Upgrade Rancher with Helm:

helm upgrade --install rancher rancher-stable/rancher \
--namespace cattle-system \
--set hostname=rancher.example.com \
--version 2.9.2

Verify the Upgrade:

kubectl -n cattle-system rollout status deploy/rancher
kubectl get pods -n cattle-system -o wide

Kubernetes Upgrade Procedure (RKE1/RKE2)

Step 1: Take an ETCD Snapshot

RKE1:

rke etcd snapshot-save --config cluster.yaml --name pre-upgrade-$(date '+%Y%m%d%H%M%S')

RKE2:

etcdctl snapshot save /var/lib/rancher/etcd-snapshots/pre-upgrade-$(date '+%Y%m%d%H%M%S')

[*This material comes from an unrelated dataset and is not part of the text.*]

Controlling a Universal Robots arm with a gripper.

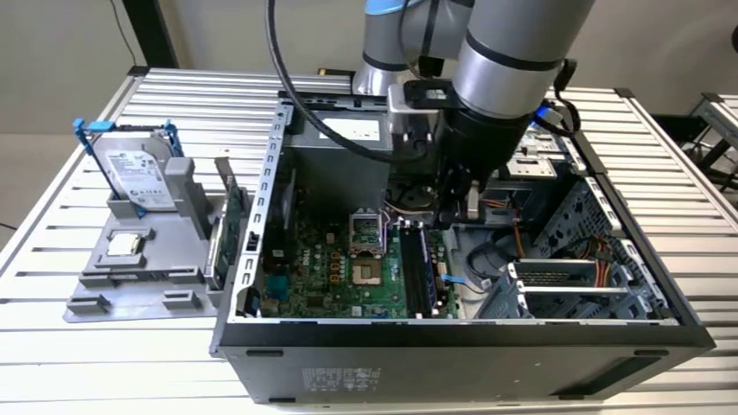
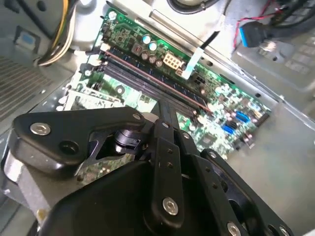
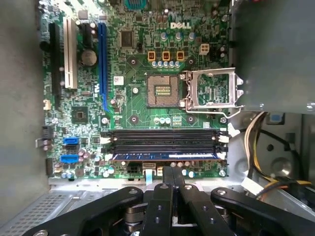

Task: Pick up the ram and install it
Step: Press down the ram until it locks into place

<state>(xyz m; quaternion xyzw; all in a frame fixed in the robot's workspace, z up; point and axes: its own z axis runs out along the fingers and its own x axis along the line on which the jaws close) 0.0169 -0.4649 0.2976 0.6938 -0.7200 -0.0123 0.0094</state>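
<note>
While the arm reaches down into the open computer case [image 1: 461, 333], the scene reads as follows.
Gripper [image 3: 172, 173]: fingers pressed together, nothing between them, tips just above the motherboard's memory slots.
Ram [image 3: 165, 156]: dark blue stick seated in the slot closest to the gripper, lying along the black slots [image 3: 165, 139], apart from the fingertips.
Motherboard [image 1: 334, 268]: green, flat on the case floor, its processor socket [image 3: 162, 91] open.
Left of the case in the exterior view: a grey holder [image 1: 138, 259] carrying a hard drive [image 1: 136, 175].
</note>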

Step 2: Update the Kubernetes Version

Edit cluster.yaml (RKE1) or config.yaml (RKE2):

kubernetes_version: "v1.28.0-rancher1-1"

Step 3: Perform the Upgrade

RKE1:
```
rke up --config cluster.yaml
```
RKE2:
```
rke2-upgrade --version v1.28.0
```

Verifying and Rolling Back

Verify the Upgrade

Check the health of nodes and pods:

kubectl get nodes -o wide
kubectl get pods --all-namespaces -o wide | grep -v 'Running\|Completed'

Roll Back with Rancher Backup Operator

Create a Restore Resource:

apiVersion: resources.cattle.io/v1
kind: Restore
metadata:
  name: rancher-restore
  namespace: cattle-resources-system
spec:
  backupName: rancher-backup
  storageLocation:
    s3:
      bucketName: rancher-backups
      folder: daily-backup
      endpoint: s3.amazonaws.com
      credentialSecretName: s3-credentials

Apply the Restore Resource:
```
kubectl apply -f rancher-restore.yaml
```

Monitor the Restore:

kubectl get restores -n cattle-resources-system

Conclusion

Upgrading Rancher and Kubernetes clusters requires careful planning, regular backups, and thorough testing. Using the Rancher Backup Operator ensures fast recovery from failures. By following the outlined rules, backup strategies, and upgrade procedures, you can minimize disruptions and keep your clusters secure and stable.